Fictional animal autobiography goes back at least to BLACK BEAUTY in 1877 (and earlier, according to Wikipedia). Again, the horse narrator tells his life story within a framework of equine perceptions and concerns. Human actions are described and interpreted as they directly affect him. Like Cameron's dogs, he and his animal companions don't talk. Aside from having a horse tell the story, BLACK BEAUTY sticks to events that could actually happen. Indeed, the author's principal purpose was to awaken people to the real-life sufferings of horses and incite reforms in the treatment of animals.

There's a similar level of animal verisimilitude in BAMBI (Felix Salton's novel, not the Disney animated film). The main difference is that the deer do converse verbally. Otherwise, they behave like normal woodland creatures.

The rabbits in WATERSHIP DOWN represent a step away from completely naturalistic wildlife behavior. They have not only a language but culture and mythology. The author, however, researched the actual lives of rabbits, making his characters behave like their nonfictional models. For example, extreme fear can make them go "tharn," paralyzed with terror.

Diane Duane's feline wizard trilogy, THE BOOK OF NIGHT WITH MOON, TO VISIT THE QUEEN, and THE BIG MEOW (the latter available only through the author's website), being fantasy, depart further from strict realism. This series features cat wizards with human-like intelligence and a complex feline language. Nevertheless, aside from their wizardly duties, they view the world and human society from a feline viewpoint. For instance, they make a sharp distinction between neutered and sexually active members of their species, and intact males, even cat wizards, still act like tomcats.
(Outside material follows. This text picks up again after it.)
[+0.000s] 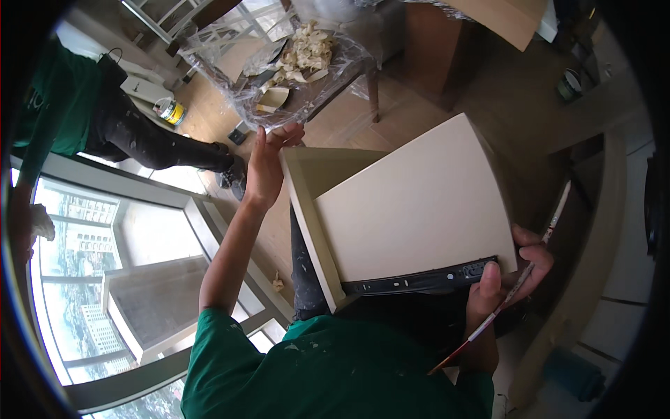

On the opposite end of the spectrum from BAMBI and Cameron's dog stories, we have books such as George Orwell's ANIMAL FARM. Although the pigs and other farm inhabitants retain many animal traits, they essentially serve the function of satirizing human political structures rather than attempting to portray the actual lives of domestic livestock.

At its best, deep-dive immersion animal viewpoint fiction can allow the reader imaginative access to minds unlike our own that we can nevertheless empathize with.